The happy ending brings the recovery of Raff Brinker, after a risky surgery, who restores the family finances, allowing the children to return to school full-time.  He and his wife see Gretel win.  The selflessness of Hans, who at another turn offered to give his skate money to pay for his father’s surgery, melts away the cynicism of the family physician, Dr. Boekman. Through him, Hans grows up to become a surgeon “in a reverence for God’s work” and marry his childhood sweetheart Annie.  The miracle of Hans is that he experiences hardships without becoming hard-hearted.

A winter rose at Winterthur
Christmas cheer at Cranberry’s Cafe, Hyde Park
Seasons Greetings in Irvington, New Jersey

Hans makes decisions from a generosity of spirit that shows us one touched by God’s grace.  He inspires, which is undoubtedly why the book is still read today, passed down through generations. 

Crèche, Vocationist Fathers, Florham Park, NJ

Mary Mapes Dodge went on to become an associate editor for Home and Hearth magazine under Harriet Beacher Stowe in 1868.  In 1873, Ms. Dodge received the honor of being the first editor for the prestigious St. Nicholas Magazine, which she named, and featured work by major writers like Louisa May Alcott, Frances Hodgson Burnett, Robert Louis Stevenson, and Mark Twain.  Having grown up in a home where accomplished scientists and artists added to a lively household, Mary’s sons, too, knew the delight of these writers’ company.  Mary, who was modest about her accomplishments, was an ideal editor who encouraged Rudyard Kipling to write down the adventure stories that he shared with friends.  The result was “The Jungle Book”.

Poinsettia, Longwood Gardens
“A Longwood Christmas,” Kennett Square, PA
Bradley Beach, New Jersey

Ms. Dodge helped to launch the careers of young writers with the St. Nicholas League, a monthly magazine for young readers.  The affiliated magazine awarded publication and monetary prizes to Edna St. Vincent Millay, E.B. White, Stephen Vincent Benet, and F. Scott Fitzgerald, with his own New Jersey connections. Ms. Dodge continued to write for St. Nicholas Magazine collected in “Baby Days,” “Baby World,” “Poems and Jingles,” and “Rhymes and Verses,” some written in her Catskills home. All of these stories and poems were immensely popular, but it is “Hans Brinker, or The Silver Skates” that timelessly resonates.  

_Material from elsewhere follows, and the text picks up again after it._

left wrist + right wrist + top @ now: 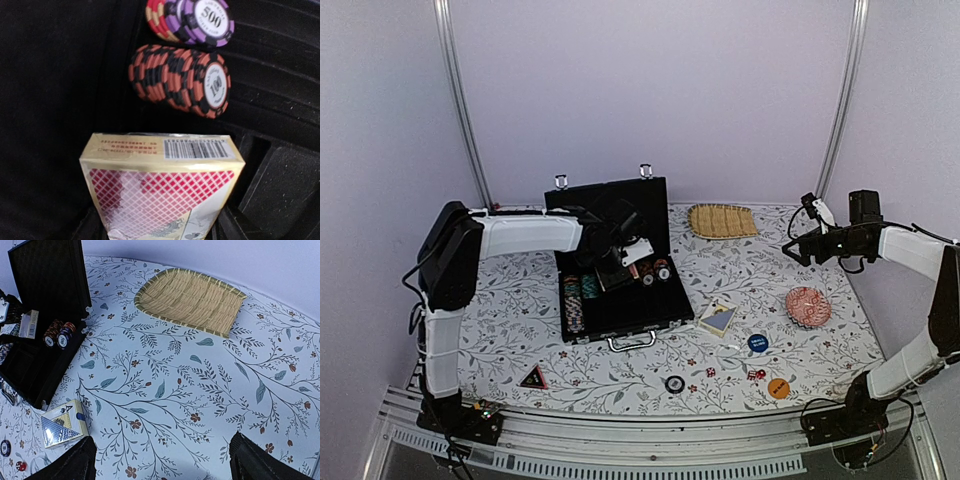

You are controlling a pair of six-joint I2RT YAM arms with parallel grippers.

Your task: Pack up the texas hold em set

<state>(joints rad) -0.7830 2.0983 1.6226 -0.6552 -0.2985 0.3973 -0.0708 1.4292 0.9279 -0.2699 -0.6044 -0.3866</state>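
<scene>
The black briefcase (650,305) lies open in the middle of the table with its lid up. It holds chip rows (573,300), and orange-black chips (180,80) and purple chips (200,20) show in the left wrist view. My left gripper (620,262) is inside the case, shut on a red card deck (160,195). A blue card deck (718,318) lies right of the case. A blue disc (757,343), an orange disc (778,388), a black disc (674,383) and red dice (757,375) lie in front. My right gripper (165,465) is open and empty, raised at the far right.
A woven straw mat (722,220) lies at the back right. A red patterned round dish (808,306) sits on the right, below my right arm. A black triangular piece (533,378) lies at the front left. The case handle (632,342) points to the front.
</scene>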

“Winter Light Over Catskills,” Betsy Jacaruso, Jacaruso Studio & Gallery Rhinebeck
Hyde Park Reformed Dutch Church, 1826
Rectory, Dutch Reformed Church, est. 1789

In Lord Durham’s rare book collection is an autograph calendar book inscribed by Mary Mapes Dodge from in the Orange Memorial Hospital library, formerly in Orange, New Jersey, with a date of December 16, 1902:

“Greetings. ‘Good day!’ cried one who drove to West | ‘Good day!’ the other, Eastward bound; – | Strong, cheery voices both, that sang | Above their wagons rattling sound. | And I within my song home nest, | ‘Good day!’ ‘Good day!’ still softly sang. | I saw them not, yet well I knew | How much a hearty word can do; | How braced those hearts that their way, | Speed, each to each, a brave ‘good day!’ Mary Mapes Dodge.”

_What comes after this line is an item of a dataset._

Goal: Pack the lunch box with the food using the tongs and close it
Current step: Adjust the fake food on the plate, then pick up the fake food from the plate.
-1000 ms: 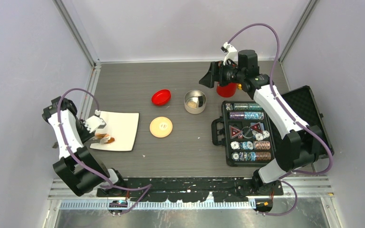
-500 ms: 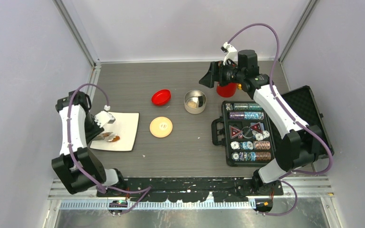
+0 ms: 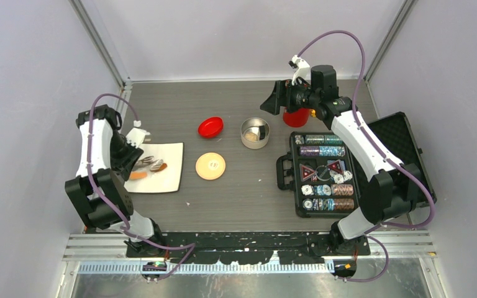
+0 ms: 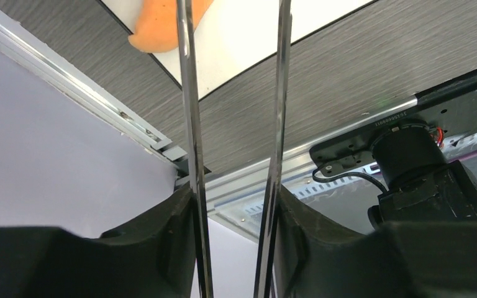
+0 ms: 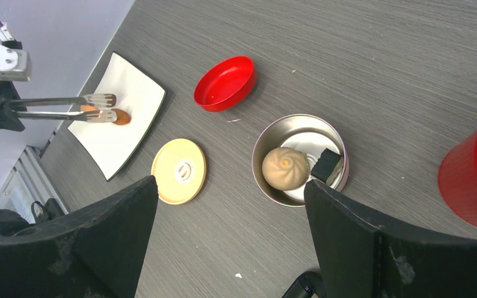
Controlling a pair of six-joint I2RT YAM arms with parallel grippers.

Merry Christmas and Happy Holidays as we travel into 2020.

Santa Vincent “Whitey” Vitale rides through Madison and Chatham, stopping at homes and senior centers, to spread Christmas cheer as he has generously done for years. He and his horse are a big hit with everyone, especially children.

“Christmas at Heart: Mary Mapes Dodge” All Rights Reserved © 2019 Kathleen Helen Levey

(Sources: gutenberg.org, poetryfoundation.org, ldrb.ca, dodgefamily.org, britannica.com, greatnortherncatskills.com, us.macmillan.com, cdnc.ucr.edu, bookologymagazine.org, http://dla.library.upenn.edu, cartoons.osu.edu/, goodreads.com, whychristmas.com, www.amazon.com.au, Wiki)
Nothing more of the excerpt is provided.